L’économiste en chef de l’Organisation des Nations Unies pour l’alimentation et l’agriculture (FAO), Máximo Torero, a déclaré, jeudi depuis Rome, que l’intensification du conflit dans la région du Golfe provoque l’une des perturbations les plus rapides et les plus sévères des flux mondiaux de produits de base des temps récents. S’exprimant par visioconférence, il a souligné l’impact mondial de cette crise sur la production et la sécurité alimentaires, avec des répercussions directes sur les agriculteurs et les travailleurs migrants.
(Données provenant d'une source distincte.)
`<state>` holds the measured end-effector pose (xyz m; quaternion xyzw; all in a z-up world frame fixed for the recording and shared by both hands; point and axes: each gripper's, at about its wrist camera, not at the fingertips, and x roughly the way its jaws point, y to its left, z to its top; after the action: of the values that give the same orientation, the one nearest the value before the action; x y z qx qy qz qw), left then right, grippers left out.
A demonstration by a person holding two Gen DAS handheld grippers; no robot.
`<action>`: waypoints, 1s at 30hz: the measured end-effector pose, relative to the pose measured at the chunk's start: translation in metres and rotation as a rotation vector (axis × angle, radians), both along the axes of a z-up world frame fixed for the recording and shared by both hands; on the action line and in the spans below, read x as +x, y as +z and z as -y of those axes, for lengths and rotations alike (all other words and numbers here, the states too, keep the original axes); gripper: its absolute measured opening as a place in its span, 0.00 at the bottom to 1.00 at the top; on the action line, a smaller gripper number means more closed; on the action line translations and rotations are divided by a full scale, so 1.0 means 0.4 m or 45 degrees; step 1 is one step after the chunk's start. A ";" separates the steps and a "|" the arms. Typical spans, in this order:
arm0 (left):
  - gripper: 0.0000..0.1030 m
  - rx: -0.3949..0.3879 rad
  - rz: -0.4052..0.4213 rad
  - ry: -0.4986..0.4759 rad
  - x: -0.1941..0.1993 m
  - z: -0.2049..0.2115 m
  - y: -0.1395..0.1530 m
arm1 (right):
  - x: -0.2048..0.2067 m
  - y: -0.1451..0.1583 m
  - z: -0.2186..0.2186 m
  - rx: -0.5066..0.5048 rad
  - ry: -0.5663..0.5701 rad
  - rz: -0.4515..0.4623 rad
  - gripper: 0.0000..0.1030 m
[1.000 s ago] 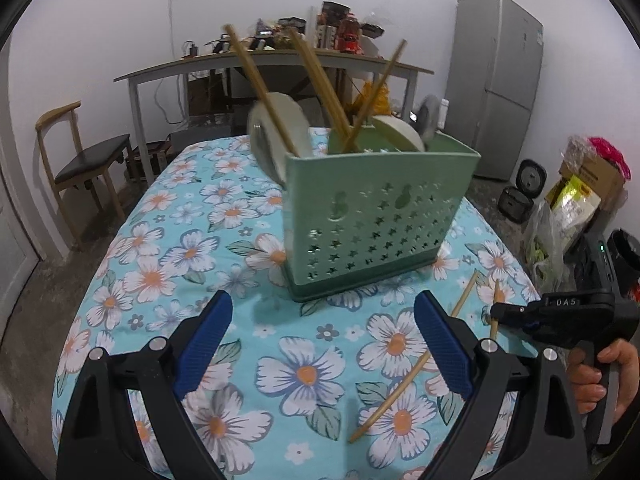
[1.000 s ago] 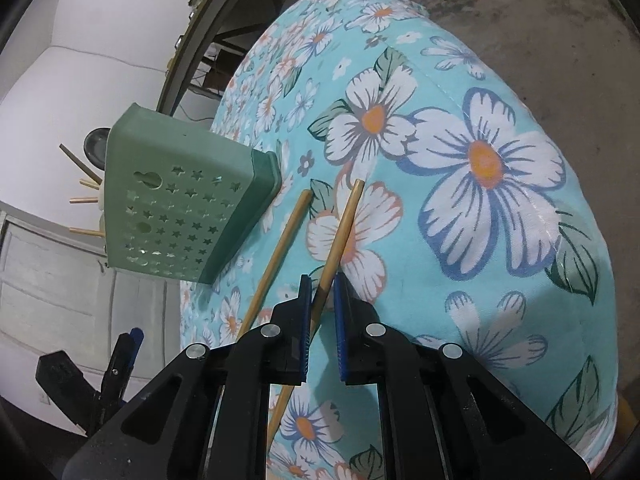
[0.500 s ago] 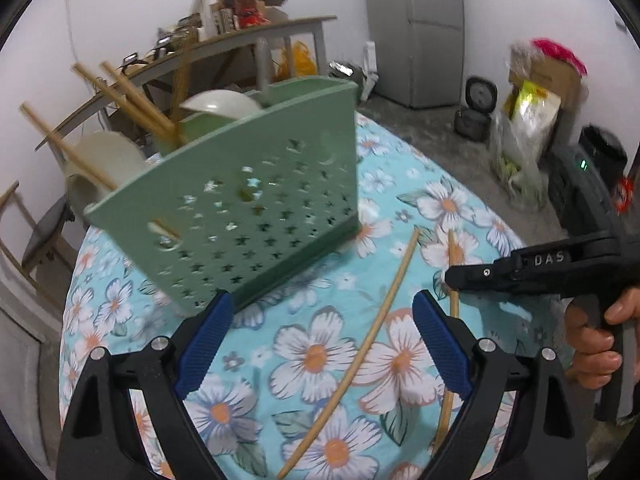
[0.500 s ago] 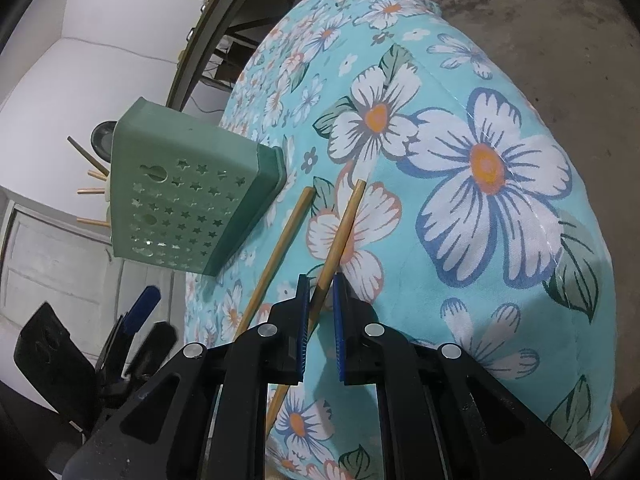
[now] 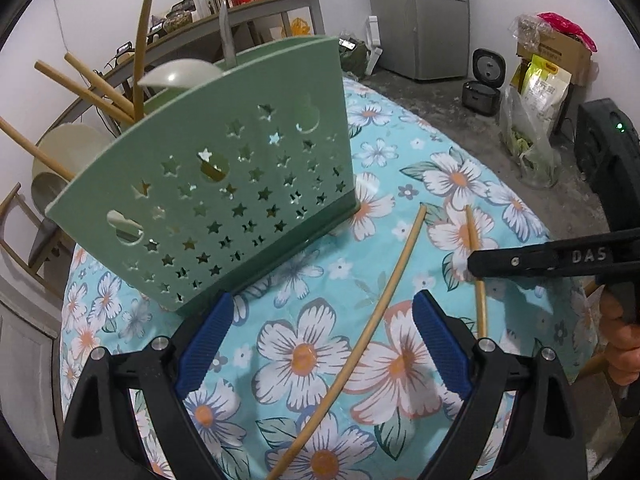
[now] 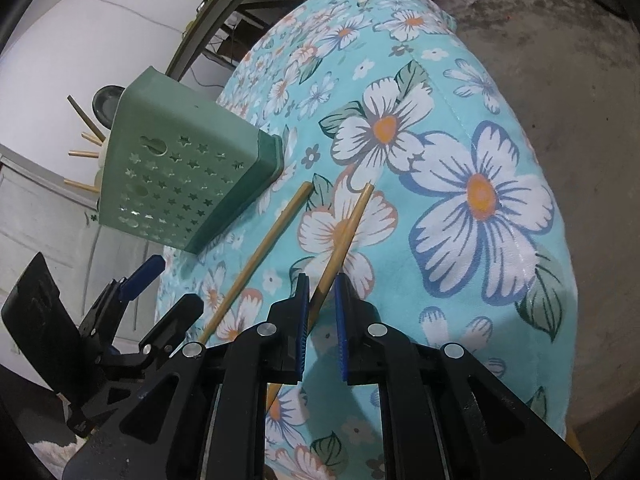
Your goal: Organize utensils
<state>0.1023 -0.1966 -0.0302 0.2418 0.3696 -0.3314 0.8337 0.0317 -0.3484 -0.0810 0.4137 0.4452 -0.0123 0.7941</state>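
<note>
Chopsticks are what you are working on, and two loose ones lie on the flowered tablecloth (image 5: 448, 184) in front of you. Nearest, in your left wrist view, your left gripper (image 5: 320, 344) stands wide open with nothing between its blue pads (image 5: 202, 350). The longer chopstick (image 5: 372, 328) lies on the cloth and runs through that gap at a slant, closer to the right-hand pad, touching neither.

Just beside it to the right lies the second chopstick (image 5: 478, 276), and your right gripper (image 6: 322, 306) has this one. In the right wrist view its jaws are drawn almost together and the stick (image 6: 344, 236) passes between the blue pads, pressed by them near its lower end, while its far tip points out over a large white flower. The left wrist view shows the same hold from the side, the black jaw arm crossing over the stick, with your right hand (image 5: 618, 344) at the frame's edge. The other chopstick (image 6: 256, 256) runs nearly parallel on the left of the held one, apart from it.

Beyond both sticks stands the green utensil holder (image 5: 224, 184), its wall pierced with star holes, resting on the cloth just past the tips. It already carries several chopsticks (image 5: 92, 88) and pale spoons (image 5: 180, 78).

Farther back you can see a long grey table (image 5: 248, 12) against the wall and a grey refrigerator (image 5: 420, 16).
</note>
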 end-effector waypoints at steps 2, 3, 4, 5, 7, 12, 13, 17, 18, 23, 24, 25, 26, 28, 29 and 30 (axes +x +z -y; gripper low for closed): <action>0.86 0.005 -0.006 0.002 0.003 0.003 -0.004 | 0.002 -0.001 0.001 0.004 0.004 -0.002 0.09; 0.86 0.004 -0.010 0.002 0.005 0.004 -0.005 | 0.003 -0.001 0.001 0.006 0.005 -0.004 0.09; 0.86 0.004 -0.013 0.002 0.007 0.007 -0.007 | 0.004 -0.002 0.001 0.006 0.006 -0.006 0.09; 0.86 0.006 -0.017 0.002 0.010 0.008 -0.009 | 0.004 -0.002 0.001 0.006 0.009 -0.007 0.09; 0.86 0.008 -0.025 0.001 0.014 0.010 -0.016 | 0.004 -0.003 0.006 0.010 0.012 -0.007 0.09; 0.86 0.013 -0.054 0.009 0.024 0.020 -0.033 | 0.002 -0.004 0.008 0.014 0.010 -0.009 0.09; 0.86 0.014 -0.060 0.012 0.028 0.021 -0.036 | 0.003 -0.005 0.009 0.012 0.011 -0.011 0.10; 0.86 0.018 -0.072 0.022 0.035 0.023 -0.052 | 0.011 0.000 0.003 -0.007 0.011 -0.031 0.10; 0.86 0.021 -0.072 0.025 0.035 0.024 -0.056 | 0.015 0.000 -0.001 -0.013 0.009 -0.039 0.10; 0.86 0.019 -0.050 0.032 0.038 0.025 -0.067 | 0.025 0.000 -0.009 0.000 -0.007 -0.064 0.10; 0.86 0.025 -0.049 0.037 0.039 0.024 -0.070 | 0.028 0.000 -0.011 -0.001 -0.008 -0.070 0.10; 0.86 0.034 -0.054 0.043 0.042 0.024 -0.077 | 0.029 0.000 -0.010 -0.003 -0.007 -0.075 0.10; 0.86 0.034 -0.063 0.043 0.043 0.020 -0.086 | 0.030 0.001 -0.008 -0.002 -0.008 -0.079 0.10; 0.87 0.012 -0.100 0.059 0.052 0.014 -0.102 | 0.034 0.000 -0.008 0.005 -0.013 -0.089 0.10; 0.88 -0.013 -0.132 0.079 0.059 0.007 -0.109 | 0.035 0.000 -0.008 0.008 -0.014 -0.093 0.10; 0.90 -0.044 -0.157 0.095 0.065 -0.002 -0.112 | 0.037 -0.001 -0.007 0.012 -0.017 -0.099 0.10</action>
<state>0.1284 -0.1959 -0.0752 0.1926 0.4235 -0.3207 0.8251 0.0463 -0.3457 -0.0813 0.4196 0.4730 -0.0315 0.7741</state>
La recherche d’une solution rapide est, selon lui, impérative.
Depuis le début des hostilités le 28 février, le trafic de navires citernes dans le détroit d’Ormuz a chuté de 95%. Ce corridor maritime stratégique voit normalement transiter chaque jour 35% du pétrole brut mondial, soit environ 20 millions de barils, 30% du commerce d’engrais et un cinquième du gaz naturel liquéfié.
Un double choc pour le secteur agricole
Cette rupture des chaînes d’approvisionnement soumet les agriculteurs à un double choc, lié à la flambée simultanée des prix des engrais et du carburant. Ces deux intrants sont essentiels aux activités agricoles. Máximo Torero a insisté sur l’urgence de la situation, indiquant que le temps presse cruellement pour trouver une issue.
Il a précisé qu’une résolution rapide du conflit pourrait permettre une stabilisation des marchés d’ici environ trois mois. En revanche, un scénario de blocus prolongé sur trois mois aurait des conséquences radicalement différentes, affectant l’ensemble des agriculteurs de la planète.
Risques pour les récoltes et les consommateurs
Un conflit durable impacterait principalement la prochaine saison agricole, avec des risques de baisse des rendements des cultures et des phénomènes de substitution. La situation pourrait également amplifier la concurrence du secteur des biocarburants, notamment si le prix du baril de pétriel dépasse le seuil des 100 dollars.
Bien qu’une telle évolution puisse présenter des avantages pour certains producteurs agricoles, elle serait préjudiciable aux consommateurs en raison de la hausse des prix alimentaires qui en découlerait.
Pays vulnérables et dépendances régionales
À court terme, l’économiste de la FAO a identifié des pays nécessitant une attention prioritaire, comme le Sri Lanka et le Bangladesh, où les récoltes de riz sont en cours. Les nations africaines fortement dépendantes des importations sont également considérées comme vulnérables.
Même les grands exportateurs agricoles, tels que l’Argentine, le Brésil et les États Unis, subiront des effets de cette crise. Dans la région du Golfe elle même, les prix des denrées alimentaires connaissent déjà une flambée en Iran, pays qui importe environ 30% de son approvisionnement.
De grands importateurs de produits alimentaires comme le Qatar et les Émirats arabes unis font face à des difficultés logistiques, aucun navire ne se rendant actuellement dans la zone. Par ailleurs, des millions de travailleurs migrants originaires d’Asie du Sud et d’Afrique de l’Est résidant dans les pays du Golfe pourraient voir leurs capacités d’envoi de fonds vers leurs pays d’origine réduites en cas de prolongation du conflit.
Solutions proposées par la FAO
Pour atténuer l’impact de la crise, Máximo Torero a préconisé plusieurs mesures. À court terme, il est nécessaire d’identifier et de sécuriser des routes maritimes alternatives. Un soutien d’urgence à la balance des paiements des nations dépendantes des importations doit être apporté avant les prochaines périodes de semis.
À moyen terme, la diversification des sources d’importation d’engrais, le renforcement du partage des réserves au niveau régional et l’évitement des restrictions à l’exportation sont recommandés. Le renforcement de la résilience des systèmes alimentaires constitue une priorité à long terme.
L’économiste en chef a conclu en appelant à accorder aux systèmes alimentaires la même importance stratégique qu’aux secteurs de l’énergie et des transports, avec des investissements à la hauteur des enjeux pour minimiser l’impact de tels chocs à l’avenir.
Les prochaines semaines seront déterminantes pour observer si des solutions diplomatiques ou logistiques permettent de désengorger le détroit d’Ormuz. La communauté internationale surveillera également les premières estimations sur les stocks mondiaux d’engrais et les prévisions pour les semailles de la prochaine saison, qui indiqueront l’ampleur réelle des perturbations à venir.